## Exercise instructions
Please repeat the lines below, exactly and only, from the one that holds "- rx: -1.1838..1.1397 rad" through the one that holds "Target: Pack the".
+ + + + +
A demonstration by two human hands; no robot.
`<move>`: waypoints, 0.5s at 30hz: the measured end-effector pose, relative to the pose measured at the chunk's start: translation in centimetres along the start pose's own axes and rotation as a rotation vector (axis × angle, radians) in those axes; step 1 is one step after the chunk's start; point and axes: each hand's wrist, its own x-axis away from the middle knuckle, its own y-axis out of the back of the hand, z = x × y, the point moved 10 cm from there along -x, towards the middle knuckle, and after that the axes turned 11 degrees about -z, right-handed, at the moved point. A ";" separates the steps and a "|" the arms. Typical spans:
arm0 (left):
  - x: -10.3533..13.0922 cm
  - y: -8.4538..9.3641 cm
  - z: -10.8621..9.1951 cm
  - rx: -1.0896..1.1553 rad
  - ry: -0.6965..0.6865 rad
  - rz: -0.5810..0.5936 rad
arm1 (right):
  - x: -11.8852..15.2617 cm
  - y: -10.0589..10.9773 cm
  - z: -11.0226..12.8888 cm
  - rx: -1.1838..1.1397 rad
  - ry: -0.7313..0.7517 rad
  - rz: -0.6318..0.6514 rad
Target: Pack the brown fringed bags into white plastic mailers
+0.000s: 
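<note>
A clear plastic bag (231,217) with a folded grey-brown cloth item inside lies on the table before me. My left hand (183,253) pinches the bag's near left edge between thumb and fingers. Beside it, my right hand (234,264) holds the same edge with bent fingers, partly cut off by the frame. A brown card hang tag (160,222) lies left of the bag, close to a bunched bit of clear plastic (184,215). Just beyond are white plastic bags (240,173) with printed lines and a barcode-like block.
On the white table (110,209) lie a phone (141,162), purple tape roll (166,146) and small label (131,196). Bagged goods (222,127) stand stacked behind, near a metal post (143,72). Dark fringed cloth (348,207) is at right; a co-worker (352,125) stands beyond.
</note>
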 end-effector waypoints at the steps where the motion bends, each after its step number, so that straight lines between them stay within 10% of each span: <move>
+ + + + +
## Exercise response
  - rx: -1.1838..1.1397 rad
  - ry: -0.7313..0.7517 rad
  - rz: -0.6318..0.6514 rad
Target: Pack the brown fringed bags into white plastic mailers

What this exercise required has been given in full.